Im Zweifel für das Volk (und die nicht-menschlichen Primaten) – vom richtigen Umgang mit den Volksrechten

Am 15. Oktober 2020 debattierte der Grosse Rat über das weitere Vorgehen bezüglich der vom baselstädtischen Verfassungsgericht und vom Bundesgericht für zulässig erklärten Primateninitiative. Als Statthalter des Grossen Rates war es mir verwehrt, in dieser Angelegenheit selbst das Wort zu ergreifen. Mit angebrachter Zurückhaltung möchte ich aber trotzdem einige Gedankengänge skizzieren.
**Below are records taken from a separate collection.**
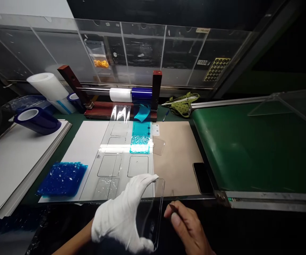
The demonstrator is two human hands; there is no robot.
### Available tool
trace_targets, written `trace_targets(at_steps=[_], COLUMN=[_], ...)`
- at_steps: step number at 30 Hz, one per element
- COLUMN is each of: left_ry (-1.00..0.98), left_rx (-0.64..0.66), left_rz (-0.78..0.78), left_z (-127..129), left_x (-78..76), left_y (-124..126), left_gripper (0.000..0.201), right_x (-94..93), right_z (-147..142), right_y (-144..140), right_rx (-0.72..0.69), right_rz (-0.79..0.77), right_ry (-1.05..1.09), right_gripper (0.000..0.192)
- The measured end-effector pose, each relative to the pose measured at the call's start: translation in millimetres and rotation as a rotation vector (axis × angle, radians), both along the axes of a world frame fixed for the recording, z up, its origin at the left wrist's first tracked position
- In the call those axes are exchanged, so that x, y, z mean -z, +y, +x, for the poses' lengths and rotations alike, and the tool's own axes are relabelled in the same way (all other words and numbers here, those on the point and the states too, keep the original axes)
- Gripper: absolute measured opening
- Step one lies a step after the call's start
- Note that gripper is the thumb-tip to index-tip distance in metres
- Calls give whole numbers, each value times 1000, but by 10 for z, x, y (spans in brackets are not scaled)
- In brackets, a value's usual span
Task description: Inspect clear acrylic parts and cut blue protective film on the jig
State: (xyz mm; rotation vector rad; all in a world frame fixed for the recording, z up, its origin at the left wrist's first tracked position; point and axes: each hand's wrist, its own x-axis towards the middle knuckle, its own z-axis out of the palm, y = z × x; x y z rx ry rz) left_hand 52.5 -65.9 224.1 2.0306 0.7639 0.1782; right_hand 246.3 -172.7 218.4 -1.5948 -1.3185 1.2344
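Observation:
My left hand (123,216), in a white glove, is closed on the edges of a clear plastic panel (149,219) with rounded corners, tilted up in front of the bench. My bare right hand (187,226) pinches a small dark, thin piece (173,208) just right of the panel, apart from it; its kind is not clear. Beyond the hands lies a white sheet with printed rounded outlines (138,166), covered partly by clear film. Blue film (140,136) sticks over part of it. Another clear panel (106,187) rests on the sheet beside my left hand.
A dark red stand (157,90) holds white and blue film rolls (142,95). At left are a stack of blue film pieces (62,179), a paper stack (15,159) and loose rolls (37,120). A phone (203,177) lies before the green conveyor belt (251,148).

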Motion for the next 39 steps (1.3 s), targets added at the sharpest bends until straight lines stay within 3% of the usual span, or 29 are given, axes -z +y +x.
trace_targets(at_steps=[8,17,22,29,31,36,39], left_ry=[30,3,61,121,131,191,204], left_rx=[63,143,141,120,90,-54,-107], left_rz=[20,158,156,190,209,334,390], left_z=[322,564,654,702,704,698,674], left_x=[-57,-27,-73,-106,-152,-247,-239], left_y=[-239,-353,-367,-383,-402,-433,-431], left_gripper=[126,121,120,120,117,112,113], right_x=[101,354,520,412,422,479,534], right_z=[219,312,374,411,386,378,486], right_y=[-222,-458,-546,-478,-481,-517,-364], right_rx=[-66,46,55,25,75,288,287], right_rz=[-2,141,143,152,230,595,483], right_ry=[-102,-55,-28,20,-16,-146,-52], right_gripper=[67,77,74,74,72,45,40])
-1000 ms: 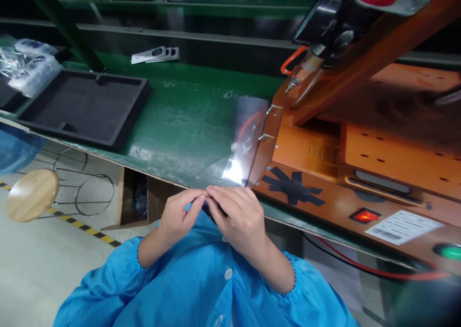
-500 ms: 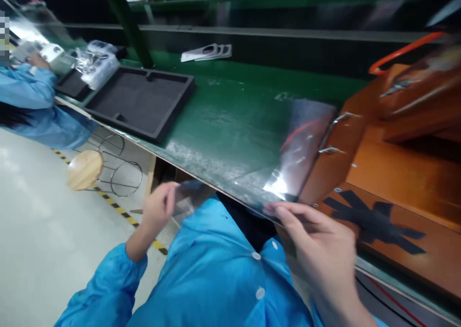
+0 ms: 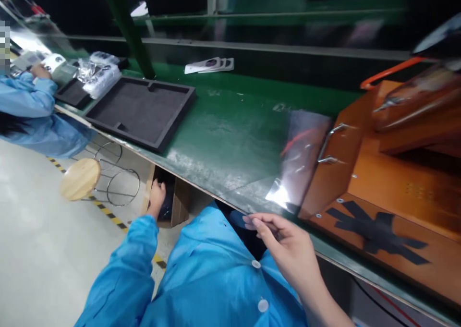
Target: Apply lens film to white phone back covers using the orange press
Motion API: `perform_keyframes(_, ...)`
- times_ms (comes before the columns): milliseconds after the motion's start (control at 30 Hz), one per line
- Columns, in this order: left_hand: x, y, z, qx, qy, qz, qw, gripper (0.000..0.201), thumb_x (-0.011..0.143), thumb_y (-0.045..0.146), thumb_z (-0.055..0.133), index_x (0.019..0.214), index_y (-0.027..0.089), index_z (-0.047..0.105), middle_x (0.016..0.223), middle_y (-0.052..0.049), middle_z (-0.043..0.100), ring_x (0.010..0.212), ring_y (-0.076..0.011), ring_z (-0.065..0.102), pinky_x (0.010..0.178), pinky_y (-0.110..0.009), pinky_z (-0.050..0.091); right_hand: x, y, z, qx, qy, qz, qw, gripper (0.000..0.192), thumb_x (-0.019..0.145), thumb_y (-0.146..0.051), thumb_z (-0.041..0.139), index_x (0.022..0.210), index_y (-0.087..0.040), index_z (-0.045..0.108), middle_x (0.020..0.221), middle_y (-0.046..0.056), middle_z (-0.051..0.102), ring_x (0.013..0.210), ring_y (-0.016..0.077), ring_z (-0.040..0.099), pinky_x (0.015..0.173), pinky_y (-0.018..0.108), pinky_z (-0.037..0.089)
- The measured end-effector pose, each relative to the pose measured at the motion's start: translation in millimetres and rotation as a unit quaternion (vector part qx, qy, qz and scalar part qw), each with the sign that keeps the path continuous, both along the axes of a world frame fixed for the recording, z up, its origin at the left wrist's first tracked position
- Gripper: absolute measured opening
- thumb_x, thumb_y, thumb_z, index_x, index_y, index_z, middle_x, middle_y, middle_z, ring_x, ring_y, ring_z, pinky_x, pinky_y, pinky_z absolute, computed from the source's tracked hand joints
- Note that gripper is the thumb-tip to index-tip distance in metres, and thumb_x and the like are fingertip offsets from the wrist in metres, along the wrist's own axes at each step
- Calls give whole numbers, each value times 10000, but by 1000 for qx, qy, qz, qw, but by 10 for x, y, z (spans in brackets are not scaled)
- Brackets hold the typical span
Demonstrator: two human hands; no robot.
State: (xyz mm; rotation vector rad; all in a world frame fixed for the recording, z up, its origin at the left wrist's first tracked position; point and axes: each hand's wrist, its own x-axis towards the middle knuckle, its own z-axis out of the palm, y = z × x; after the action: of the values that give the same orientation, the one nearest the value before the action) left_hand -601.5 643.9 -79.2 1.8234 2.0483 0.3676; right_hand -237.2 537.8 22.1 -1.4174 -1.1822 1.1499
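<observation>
"Two hands, two places: what is each one doing?"

"The right hand (image 3: 291,245) is in front of the bench's near edge, thumb and forefinger closed in a light pinch. Between the tips is a thin piece (image 3: 247,221), see-through and too blurred to name. The left hand (image 3: 157,198) is farther left and lower, over the carton (image 3: 181,207) below the bench (image 3: 223,139). Its fingers are curled, but I can't tell whether they have hold of anything."

"How would you keep that pinch good?"

"Just enough pressure, I'd say, and only at the rim of the piece. Anything so thin probably bends or smudges easily. I'd also keep it apart from the bench edge, where it could snag."

"And on the left?"

"Bring the fingers well inside the carton walls before letting anything go, and lift clear of the dark contents (image 3: 166,211), which could cling to a fingertip."

"Anything else nearby to mind?"

"Yes, the clear sheet (image 3: 302,154) on the right of the bench, just beside the orange machine (image 3: 333,178). Its near end is close to the right hand, so a sleeve might drag it."
</observation>
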Motion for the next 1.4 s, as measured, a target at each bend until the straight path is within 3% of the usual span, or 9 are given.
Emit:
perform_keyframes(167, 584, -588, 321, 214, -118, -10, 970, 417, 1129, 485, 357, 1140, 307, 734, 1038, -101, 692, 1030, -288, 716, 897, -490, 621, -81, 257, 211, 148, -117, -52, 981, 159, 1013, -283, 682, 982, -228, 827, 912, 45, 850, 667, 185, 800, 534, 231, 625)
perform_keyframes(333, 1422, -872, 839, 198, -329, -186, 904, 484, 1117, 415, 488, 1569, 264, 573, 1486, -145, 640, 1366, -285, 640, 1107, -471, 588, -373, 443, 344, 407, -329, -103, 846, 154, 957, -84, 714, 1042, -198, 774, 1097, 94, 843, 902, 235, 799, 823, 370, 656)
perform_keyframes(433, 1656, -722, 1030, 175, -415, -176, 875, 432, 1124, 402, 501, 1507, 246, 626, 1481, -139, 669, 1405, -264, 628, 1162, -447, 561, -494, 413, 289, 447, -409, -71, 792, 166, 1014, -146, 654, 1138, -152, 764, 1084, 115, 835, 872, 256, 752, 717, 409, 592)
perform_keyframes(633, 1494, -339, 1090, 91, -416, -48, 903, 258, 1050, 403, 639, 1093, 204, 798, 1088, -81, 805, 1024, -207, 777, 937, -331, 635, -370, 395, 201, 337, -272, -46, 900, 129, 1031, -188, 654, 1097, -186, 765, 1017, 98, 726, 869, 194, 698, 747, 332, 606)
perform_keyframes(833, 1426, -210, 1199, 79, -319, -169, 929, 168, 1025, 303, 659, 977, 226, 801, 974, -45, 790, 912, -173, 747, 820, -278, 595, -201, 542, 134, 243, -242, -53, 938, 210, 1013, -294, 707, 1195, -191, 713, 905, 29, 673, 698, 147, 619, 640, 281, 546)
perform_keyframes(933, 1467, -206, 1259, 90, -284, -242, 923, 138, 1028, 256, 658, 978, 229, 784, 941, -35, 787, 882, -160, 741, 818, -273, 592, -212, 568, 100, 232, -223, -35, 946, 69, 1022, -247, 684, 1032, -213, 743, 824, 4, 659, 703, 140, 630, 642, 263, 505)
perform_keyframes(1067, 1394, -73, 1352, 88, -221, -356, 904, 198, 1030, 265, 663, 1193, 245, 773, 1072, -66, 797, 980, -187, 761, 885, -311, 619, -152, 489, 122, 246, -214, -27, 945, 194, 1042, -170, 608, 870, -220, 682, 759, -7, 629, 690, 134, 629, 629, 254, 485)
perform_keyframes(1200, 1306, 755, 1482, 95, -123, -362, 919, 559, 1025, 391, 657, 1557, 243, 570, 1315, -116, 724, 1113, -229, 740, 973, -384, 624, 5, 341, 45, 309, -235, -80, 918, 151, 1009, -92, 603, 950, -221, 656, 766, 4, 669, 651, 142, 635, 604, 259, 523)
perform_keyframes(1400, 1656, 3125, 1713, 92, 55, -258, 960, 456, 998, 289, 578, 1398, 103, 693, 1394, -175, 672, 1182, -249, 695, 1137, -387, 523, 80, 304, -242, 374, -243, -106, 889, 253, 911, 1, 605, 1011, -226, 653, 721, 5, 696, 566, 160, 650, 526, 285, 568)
Würde zukünftig einigen Debattenbeiträgen von linker und rechter Ratsseite gefolgt, so würde sich die Überprüfung von Volksinitiativen zukünftig darauf beschränken, ausschliesslich nach Rechtsverstössen zu fahnden, die für jeden Ius-Studierenden ab dem ersten Semester offensichtlich sind und für deren Rechtfertigung auch die kreativsten Rechtsgelehrten keinerlei Argumente finden. Die Arbeit von Verwaltung, Regierung und Parlament im Stadium der Prüfung von Volksinitiativen würde dadurch sehr vereinfacht. Die berühmte Maxime "in dubio pro populo" wäre damit maximal erfüllt.

Ob dies der Weisheit letzter Schluss ist, kann aber bezweifelt werden. Folge der Ungültigerklärung der Primaten-Initiative durch den Grossen Rat auf Antrag des Regierungsrates (mit sehr grosser Mehrheit) war, dass schlussendlich höchstrichterlich geklärt wurde, welche Bedeutung diese Initiative rechtlich überhaupt haben kann. So stellt das Bundesgericht fest, dass primär die bundesrechtliche Tierschutzgesetzgebung massgebend ist. Zudem wird vom Bundesgericht in seiner Medienmitteilung ausdrücklich gesagt, dass der von den Initianten vermittelte Eindruck, mit Annahme der Initiative würde der Schutz der derzeit im Kanton lebenden Primaten unmittelbar verbessert, nicht haltbar ist. Dank dieser höchstrichterlichen Klärung und den nun in Auftrag gegebenen zusätzlichen Erläuterungen und Einschätzungen des Regierungsrates wird für das Stimmvolk klar(er) werden, über was konkret abgestimmt werden wird.

Verzicht auf eingehende Prüfung von Initiativen befördert auch die Tendenz, solche Begehren so weit wie möglich zu fassen und auch Elemente aufzunehmen, die vielleicht nicht absolut offensichtlich rechtswidrig sind, sich aber in späteren gerichtlichen Auseinandersetzungen als nur (teilweise) durchsetzbar erweisen.

Unsere Volksrechte sind ein hohes Gut. Behörden und Initianten haben damit sorgfältig umzugehen. Initiativen, die deutlich mehr versprechen als sie halten können, können das Vertrauen in unser Staatswesen beschädigen.

PS Im erwähnten Bundesgerichtsverfahren war ich zum ersten Mal in meinem Leben Partei eines gerichtlichen Verfahrens.